受付の亀岡という男性が「今は準備中ですので・・・」といって断ろうとしたが二人は警察手帳を見せて強引に「急を要することです。開けないと公務執行妨害になりますよ。」といった。

亀岡は渋々ながら扉を開けた。

尾身と間部は六人の警官を引き連れて院長室へ直行した。亀岡は尚も静止したが警官がそれを抑えた。

間部は勢いよく院長室の扉を開けると「息子さんはいますか」と単刀直入に訊いた。

雨宮院長が狐につままれたような顔をしていると警官が院長室内にある扉を次々に開けて院長が開口する前に答えを見つけた。

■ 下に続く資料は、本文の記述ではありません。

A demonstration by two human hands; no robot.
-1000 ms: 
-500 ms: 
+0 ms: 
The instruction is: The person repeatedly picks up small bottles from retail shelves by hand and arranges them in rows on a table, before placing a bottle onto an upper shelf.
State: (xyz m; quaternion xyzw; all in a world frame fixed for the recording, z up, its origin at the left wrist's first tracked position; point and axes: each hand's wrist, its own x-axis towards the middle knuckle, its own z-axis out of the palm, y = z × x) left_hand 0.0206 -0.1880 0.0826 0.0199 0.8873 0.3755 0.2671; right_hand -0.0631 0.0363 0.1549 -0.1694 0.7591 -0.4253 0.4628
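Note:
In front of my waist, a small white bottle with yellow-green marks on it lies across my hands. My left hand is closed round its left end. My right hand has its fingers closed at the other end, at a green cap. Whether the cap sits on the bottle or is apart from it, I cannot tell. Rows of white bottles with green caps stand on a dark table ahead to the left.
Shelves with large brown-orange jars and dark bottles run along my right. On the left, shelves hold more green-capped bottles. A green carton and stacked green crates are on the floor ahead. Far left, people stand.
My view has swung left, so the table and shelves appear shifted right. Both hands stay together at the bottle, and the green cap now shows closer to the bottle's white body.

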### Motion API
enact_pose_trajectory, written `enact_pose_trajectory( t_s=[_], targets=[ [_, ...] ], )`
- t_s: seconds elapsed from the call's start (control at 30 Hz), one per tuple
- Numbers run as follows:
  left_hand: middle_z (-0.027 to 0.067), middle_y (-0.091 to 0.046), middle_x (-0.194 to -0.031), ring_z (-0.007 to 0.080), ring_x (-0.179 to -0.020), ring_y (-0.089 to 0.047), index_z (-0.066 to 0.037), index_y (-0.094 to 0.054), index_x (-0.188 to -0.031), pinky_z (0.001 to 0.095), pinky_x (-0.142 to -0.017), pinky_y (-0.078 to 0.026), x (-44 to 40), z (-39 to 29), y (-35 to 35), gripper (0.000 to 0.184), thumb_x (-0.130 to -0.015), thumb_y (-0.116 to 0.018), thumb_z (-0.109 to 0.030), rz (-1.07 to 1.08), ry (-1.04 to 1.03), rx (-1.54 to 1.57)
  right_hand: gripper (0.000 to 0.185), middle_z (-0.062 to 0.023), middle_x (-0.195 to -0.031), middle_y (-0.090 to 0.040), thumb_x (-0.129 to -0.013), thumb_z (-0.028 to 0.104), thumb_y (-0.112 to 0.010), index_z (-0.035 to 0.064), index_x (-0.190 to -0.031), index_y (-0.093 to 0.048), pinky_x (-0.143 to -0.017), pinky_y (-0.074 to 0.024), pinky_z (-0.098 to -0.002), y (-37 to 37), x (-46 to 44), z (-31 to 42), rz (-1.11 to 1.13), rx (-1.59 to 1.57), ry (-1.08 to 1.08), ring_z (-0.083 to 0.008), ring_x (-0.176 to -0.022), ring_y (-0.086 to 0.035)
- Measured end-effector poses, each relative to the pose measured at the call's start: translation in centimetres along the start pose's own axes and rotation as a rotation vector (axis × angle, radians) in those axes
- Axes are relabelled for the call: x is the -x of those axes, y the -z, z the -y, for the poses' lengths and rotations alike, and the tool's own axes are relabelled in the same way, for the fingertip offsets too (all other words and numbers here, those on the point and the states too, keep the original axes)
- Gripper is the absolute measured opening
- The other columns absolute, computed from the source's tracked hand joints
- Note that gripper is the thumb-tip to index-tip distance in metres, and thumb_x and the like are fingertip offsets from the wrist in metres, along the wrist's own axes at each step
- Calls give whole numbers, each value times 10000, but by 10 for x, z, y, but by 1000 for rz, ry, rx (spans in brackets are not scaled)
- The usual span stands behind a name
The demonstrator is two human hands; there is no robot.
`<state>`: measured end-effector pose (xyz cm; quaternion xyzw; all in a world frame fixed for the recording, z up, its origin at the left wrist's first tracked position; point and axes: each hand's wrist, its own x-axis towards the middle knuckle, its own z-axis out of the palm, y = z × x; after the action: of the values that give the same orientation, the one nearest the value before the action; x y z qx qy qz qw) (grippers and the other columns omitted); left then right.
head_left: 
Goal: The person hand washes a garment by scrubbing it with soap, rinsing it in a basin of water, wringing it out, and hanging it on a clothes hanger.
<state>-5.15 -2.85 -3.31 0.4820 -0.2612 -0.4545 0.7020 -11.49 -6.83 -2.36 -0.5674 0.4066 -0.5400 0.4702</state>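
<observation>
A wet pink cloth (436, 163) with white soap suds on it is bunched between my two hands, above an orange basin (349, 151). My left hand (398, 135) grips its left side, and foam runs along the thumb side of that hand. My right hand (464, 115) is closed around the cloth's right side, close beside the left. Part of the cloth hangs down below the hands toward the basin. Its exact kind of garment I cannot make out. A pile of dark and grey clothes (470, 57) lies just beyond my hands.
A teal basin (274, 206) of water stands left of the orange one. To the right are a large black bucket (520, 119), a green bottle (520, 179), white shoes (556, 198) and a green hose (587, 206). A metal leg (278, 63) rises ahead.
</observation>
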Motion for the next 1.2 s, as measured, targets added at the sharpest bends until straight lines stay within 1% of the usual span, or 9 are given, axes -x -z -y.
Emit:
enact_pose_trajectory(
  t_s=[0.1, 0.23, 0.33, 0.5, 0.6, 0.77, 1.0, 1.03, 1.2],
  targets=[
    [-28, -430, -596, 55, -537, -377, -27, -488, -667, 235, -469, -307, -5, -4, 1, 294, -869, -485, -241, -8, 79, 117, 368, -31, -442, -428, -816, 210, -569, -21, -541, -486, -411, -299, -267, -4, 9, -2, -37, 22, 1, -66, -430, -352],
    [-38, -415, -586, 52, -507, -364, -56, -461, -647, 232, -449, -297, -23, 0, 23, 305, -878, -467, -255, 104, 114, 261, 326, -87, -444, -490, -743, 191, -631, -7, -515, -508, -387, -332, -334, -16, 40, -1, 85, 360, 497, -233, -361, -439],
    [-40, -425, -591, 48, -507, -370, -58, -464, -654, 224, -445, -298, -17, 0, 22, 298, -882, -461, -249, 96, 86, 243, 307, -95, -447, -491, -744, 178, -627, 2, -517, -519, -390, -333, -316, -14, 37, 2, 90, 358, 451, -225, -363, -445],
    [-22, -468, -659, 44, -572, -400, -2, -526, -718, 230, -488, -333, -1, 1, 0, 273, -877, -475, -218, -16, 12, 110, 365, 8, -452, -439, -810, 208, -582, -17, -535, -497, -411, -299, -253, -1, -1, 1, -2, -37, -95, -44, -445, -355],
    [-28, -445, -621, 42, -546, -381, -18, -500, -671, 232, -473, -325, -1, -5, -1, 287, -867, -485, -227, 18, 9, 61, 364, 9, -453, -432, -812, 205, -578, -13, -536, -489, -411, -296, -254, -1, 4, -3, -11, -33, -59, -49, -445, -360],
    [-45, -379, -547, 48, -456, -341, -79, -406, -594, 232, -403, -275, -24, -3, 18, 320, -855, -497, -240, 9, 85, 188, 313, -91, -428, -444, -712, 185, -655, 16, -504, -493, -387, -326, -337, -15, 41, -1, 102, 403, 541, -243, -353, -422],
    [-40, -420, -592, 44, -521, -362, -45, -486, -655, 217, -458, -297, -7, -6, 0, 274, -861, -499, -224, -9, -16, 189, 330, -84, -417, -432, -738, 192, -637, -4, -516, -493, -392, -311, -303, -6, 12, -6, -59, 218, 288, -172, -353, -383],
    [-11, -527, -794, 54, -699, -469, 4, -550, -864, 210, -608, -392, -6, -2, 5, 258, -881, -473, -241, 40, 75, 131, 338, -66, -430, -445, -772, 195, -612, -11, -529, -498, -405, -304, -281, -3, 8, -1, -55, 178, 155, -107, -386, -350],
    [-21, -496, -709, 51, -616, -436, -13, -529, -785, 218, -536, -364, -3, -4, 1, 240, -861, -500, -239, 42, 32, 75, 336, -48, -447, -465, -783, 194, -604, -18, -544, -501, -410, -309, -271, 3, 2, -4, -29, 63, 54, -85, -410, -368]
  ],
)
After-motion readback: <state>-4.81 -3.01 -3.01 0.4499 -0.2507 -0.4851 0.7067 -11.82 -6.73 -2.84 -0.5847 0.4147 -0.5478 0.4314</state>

親父と同じように呆気に取られている啓介の眼前に勢いよく逮捕状が突きつけられる。

間部が鋭い目つきで啓介を睨みながら「雨宮啓介。殺人、及び殺人偽装罪で逮捕する。所まで同行願おうか。」という。

啓介は「は?ちょっと待てよ。俺はやってねぇよ。」

「弁明は署で聞こうか。連れて行け!」警官二人は啓介の腕を掴んで外へ連れ出した。

尾身はまだ状況を理解できていない様子の院長に歩み寄って「前回もいったように、あなたもこの事件の重要参考人だ。署までご同行願おうか。」

「待ってくれ・・・今から診察があるんだ・・・後にしてくれないか?」すがるような目で語りかける院長に間部はいう。

「犯罪の容疑をかけられている者を・・・野放しにしろと?今ここで気絶させて・・・・とっ捕まえることもできるというのに・・・・?」

院長は間部の言葉に込められた圧にすっかり萎縮してしまって大人しく同行した。

 「ふぅ・・・収穫なしか・・・・・無駄足だったな。」天野は体のだるさと足の疲れを引きずりながら署まで戻った。

捜査一課の扉を開いて中に入ると同僚の赤節が「やぁ。どうだった。」と軽快な口調で話しかける。

「何も出てこなかったよ。病院の医者には全員アリバイがあるし、おまけに被害者の手術は五人がかりで行われたからカミソリの刃の欠片を刺すなんて出来るわけなかったそうだ。」

「難解だな・・・・」

「本当、その二文字が似合うよ。」

「そういえばさっき別班の奴が来て昼のニュースで報道するっていってたぞ。」

「それで犯人が何らかのアクションを起こしてくれれば良いけどさ・・・」

 

 「お前がやったんだろ?」

「違うよ!!あの日俺は確かに一人だったけどテグスとナイフなんて仕込んでないよ!!・・・カメラの映像は見たのかよ・・・あれを見れば俺がやってねぇってすぐわかるじゃねぇか・・・第一に・・・」

「嘘つけ!!!!監視カメラの映像を消した痕跡だってあるんだ!お前さんのIDでログインされて消されてた!!お前がやったんだろ!?」

啓介は頑なに罪を認めようとしない。これだけの証拠が出揃っているというのに、渋といクソガキめ。手間取らせやがって・・・

間部は机を思い切りグーで叩いた。

「このままだと埒が明かねぇな・・・どうする尾身?いっそぶち込んじまうか?」

「それもありだな。」尾身は感情を込めずにいった。

「・・・・・は?・・・・お前ら正気かよ・・・やめてくれよ・・・・」啓介が涙目で訴える。

その時、扉を勢いよく開いて刑事の中島が入ってきた。

「おい・・・・・ビッグニュースだ・・・・」

「なんだぁ・・・・」血走った目で啓介を睨みつけながら間部が問う。

「今、雨宮国立病院の亀岡って人物から電話があってな。話によると丁度事件が起きる一週間前、院長の息子が警備室に入っていって履歴を消すのを見たそうなんだ・・・」

「なにぃ!!!何故早く言わなかったんだ!」

「どうやらそこのバッカ息子に金を渡されてたらしい・・・ちょこざいなことをしてくれたようだな・・・」

間部と尾身はゆっくりと視線を啓介の方へ移す。啓介は手錠のはまった手をカタカタ震わせた。